The task: Please return the lines below verbatim, beginning at the one that has "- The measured" and stopping after the one that has "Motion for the", and add no other lines.

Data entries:
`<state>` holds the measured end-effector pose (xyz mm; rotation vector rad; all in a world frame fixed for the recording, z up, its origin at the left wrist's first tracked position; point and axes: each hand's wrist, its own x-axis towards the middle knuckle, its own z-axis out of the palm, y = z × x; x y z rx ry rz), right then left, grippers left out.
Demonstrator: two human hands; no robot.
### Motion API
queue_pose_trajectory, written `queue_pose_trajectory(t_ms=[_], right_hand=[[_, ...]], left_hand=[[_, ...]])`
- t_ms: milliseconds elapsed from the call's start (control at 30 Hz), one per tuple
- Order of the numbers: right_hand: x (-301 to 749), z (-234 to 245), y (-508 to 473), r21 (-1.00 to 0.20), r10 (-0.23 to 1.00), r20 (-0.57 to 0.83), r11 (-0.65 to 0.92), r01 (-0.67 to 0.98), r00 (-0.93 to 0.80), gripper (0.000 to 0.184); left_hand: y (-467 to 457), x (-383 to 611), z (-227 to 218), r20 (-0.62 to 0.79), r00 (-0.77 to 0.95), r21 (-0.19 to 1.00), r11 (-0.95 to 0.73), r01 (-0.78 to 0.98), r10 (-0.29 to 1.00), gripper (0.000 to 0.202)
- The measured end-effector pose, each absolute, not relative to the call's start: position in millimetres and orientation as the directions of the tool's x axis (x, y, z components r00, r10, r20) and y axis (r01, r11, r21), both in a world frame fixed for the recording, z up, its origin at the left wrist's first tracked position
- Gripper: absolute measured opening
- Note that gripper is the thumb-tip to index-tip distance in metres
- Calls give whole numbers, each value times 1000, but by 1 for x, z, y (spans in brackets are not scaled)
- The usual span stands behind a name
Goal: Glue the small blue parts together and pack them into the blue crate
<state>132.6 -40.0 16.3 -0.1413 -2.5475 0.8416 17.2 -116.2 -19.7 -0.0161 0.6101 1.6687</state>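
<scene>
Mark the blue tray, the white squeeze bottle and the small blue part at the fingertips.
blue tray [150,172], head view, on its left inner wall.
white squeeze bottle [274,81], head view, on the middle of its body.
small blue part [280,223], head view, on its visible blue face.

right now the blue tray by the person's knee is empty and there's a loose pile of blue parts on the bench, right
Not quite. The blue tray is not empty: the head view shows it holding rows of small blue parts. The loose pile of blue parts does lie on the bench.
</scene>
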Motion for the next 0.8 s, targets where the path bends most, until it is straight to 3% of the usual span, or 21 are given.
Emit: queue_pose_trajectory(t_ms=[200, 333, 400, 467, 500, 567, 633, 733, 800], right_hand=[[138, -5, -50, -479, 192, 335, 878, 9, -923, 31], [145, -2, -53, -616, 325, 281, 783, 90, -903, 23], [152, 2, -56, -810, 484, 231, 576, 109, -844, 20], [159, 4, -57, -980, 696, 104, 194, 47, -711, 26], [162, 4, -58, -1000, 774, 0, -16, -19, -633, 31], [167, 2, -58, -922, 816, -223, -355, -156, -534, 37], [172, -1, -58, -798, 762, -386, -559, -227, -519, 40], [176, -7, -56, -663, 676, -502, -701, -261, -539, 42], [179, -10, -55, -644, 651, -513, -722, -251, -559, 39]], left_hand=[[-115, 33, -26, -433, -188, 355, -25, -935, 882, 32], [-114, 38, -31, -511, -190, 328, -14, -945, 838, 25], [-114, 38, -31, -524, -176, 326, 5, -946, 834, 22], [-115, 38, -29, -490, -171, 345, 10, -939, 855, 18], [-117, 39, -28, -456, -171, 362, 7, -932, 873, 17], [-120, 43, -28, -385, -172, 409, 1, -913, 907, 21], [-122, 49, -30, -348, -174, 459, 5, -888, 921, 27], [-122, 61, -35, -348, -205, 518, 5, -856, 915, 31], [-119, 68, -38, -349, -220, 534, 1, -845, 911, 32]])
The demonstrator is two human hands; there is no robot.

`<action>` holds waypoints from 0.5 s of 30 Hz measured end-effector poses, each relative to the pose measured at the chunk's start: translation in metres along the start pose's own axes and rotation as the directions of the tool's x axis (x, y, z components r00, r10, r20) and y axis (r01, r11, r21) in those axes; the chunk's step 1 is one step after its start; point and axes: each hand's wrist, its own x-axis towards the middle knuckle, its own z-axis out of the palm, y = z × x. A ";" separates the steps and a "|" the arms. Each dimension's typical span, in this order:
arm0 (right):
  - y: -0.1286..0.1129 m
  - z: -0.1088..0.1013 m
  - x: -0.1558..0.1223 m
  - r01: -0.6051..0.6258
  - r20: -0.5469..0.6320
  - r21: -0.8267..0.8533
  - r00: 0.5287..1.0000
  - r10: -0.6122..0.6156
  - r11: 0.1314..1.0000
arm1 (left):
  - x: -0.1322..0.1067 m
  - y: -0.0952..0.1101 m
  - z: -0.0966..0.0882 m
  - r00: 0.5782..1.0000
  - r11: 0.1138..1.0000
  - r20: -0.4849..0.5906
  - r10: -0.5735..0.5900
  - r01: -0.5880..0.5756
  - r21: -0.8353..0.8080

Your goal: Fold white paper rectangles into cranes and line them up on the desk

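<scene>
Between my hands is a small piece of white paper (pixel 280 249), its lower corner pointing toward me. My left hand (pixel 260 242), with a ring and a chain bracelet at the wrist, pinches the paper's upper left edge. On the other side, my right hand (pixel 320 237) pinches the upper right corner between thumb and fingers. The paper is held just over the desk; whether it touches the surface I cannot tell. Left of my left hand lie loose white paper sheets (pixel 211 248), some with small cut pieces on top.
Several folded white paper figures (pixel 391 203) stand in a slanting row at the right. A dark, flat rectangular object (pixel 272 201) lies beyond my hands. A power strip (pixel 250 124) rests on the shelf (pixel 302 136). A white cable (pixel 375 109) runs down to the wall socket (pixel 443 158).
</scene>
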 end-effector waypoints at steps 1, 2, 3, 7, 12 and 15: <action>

Solution for this exercise:
- The measured end-effector pose, each absolute, not relative to the call's start: position in millimetres and orientation as the directions of the tool's x axis (x, y, z components r00, r10, r20) and y axis (r01, r11, r21), both in a world frame fixed for the recording, z up, its origin at the left wrist's first tracked position
- Gripper: absolute measured opening
- Note that gripper is the thumb-tip to index-tip distance in metres
- Calls give whole numbers, each value times 1000, but by 1 for x, z, y (spans in brackets are not scaled)
- The usual span stands behind a name
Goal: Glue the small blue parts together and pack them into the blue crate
<state>132.6 -40.0 16.3 -0.1413 -2.5475 0.8416 17.2 -116.2 -19.7 -0.0161 0.6101 1.6687</state>
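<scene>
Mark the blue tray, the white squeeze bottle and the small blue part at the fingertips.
blue tray [150,172], head view, on its left inner wall.
white squeeze bottle [274,81], head view, on the middle of its body.
small blue part [280,223], head view, on its visible blue face.

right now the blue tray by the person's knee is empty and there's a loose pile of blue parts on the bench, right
Not quite. The blue tray is not empty: the head view shows it holding rows of small blue parts. The loose pile of blue parts does lie on the bench.
</scene>
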Motion for the next 0.8 s, targets where the path bends most, until it is straight to 3% of the usual span, or 21 are given.

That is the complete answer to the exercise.